* Assignment: Your response must be made up of each line in the data below that contains the string "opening".

* Records from a data source:

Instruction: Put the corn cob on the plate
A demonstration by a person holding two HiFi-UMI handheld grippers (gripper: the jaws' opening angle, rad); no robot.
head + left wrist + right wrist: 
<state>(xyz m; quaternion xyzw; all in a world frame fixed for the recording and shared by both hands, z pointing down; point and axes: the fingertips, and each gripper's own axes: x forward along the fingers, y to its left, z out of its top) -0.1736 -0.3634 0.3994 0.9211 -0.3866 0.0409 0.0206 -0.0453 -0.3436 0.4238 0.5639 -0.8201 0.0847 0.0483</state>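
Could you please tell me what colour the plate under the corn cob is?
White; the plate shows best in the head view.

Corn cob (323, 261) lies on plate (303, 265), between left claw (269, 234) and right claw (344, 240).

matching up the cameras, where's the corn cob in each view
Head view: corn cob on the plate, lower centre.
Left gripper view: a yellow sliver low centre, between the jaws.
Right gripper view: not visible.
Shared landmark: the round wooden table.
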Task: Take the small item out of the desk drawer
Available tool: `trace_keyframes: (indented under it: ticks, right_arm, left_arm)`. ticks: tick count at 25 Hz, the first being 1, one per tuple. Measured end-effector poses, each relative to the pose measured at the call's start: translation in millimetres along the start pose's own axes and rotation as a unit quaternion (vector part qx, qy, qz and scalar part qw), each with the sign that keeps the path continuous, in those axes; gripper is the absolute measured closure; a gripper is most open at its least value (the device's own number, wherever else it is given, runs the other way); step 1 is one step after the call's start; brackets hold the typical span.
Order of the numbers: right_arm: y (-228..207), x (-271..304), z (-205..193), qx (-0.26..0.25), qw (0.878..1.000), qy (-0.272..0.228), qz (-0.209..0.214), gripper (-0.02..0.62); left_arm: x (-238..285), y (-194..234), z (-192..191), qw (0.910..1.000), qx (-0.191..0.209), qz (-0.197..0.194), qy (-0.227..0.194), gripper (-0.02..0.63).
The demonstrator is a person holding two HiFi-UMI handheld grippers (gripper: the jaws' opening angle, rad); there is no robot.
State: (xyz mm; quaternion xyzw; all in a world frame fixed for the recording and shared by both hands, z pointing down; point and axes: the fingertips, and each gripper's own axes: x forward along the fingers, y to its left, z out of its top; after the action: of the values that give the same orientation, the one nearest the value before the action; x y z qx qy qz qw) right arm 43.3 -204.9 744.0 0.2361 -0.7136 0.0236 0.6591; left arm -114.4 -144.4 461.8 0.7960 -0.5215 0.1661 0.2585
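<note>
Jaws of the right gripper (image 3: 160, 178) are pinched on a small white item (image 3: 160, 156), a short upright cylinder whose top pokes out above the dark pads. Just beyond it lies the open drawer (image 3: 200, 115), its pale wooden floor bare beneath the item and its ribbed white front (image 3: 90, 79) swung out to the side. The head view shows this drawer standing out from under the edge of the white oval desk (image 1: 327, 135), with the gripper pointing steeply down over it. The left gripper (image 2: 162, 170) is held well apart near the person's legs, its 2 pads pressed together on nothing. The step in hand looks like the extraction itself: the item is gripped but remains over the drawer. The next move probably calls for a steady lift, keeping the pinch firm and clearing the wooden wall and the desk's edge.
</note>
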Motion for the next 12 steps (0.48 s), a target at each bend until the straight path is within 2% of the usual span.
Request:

* Result for this task:
A demonstration by a person holding two HiFi-UMI handheld grippers (gripper: the jaws' opening angle, rad); no robot.
The demonstrator is a person holding two HiFi-UMI handheld grippers (gripper: the jaws' opening angle, rad); there is no robot.

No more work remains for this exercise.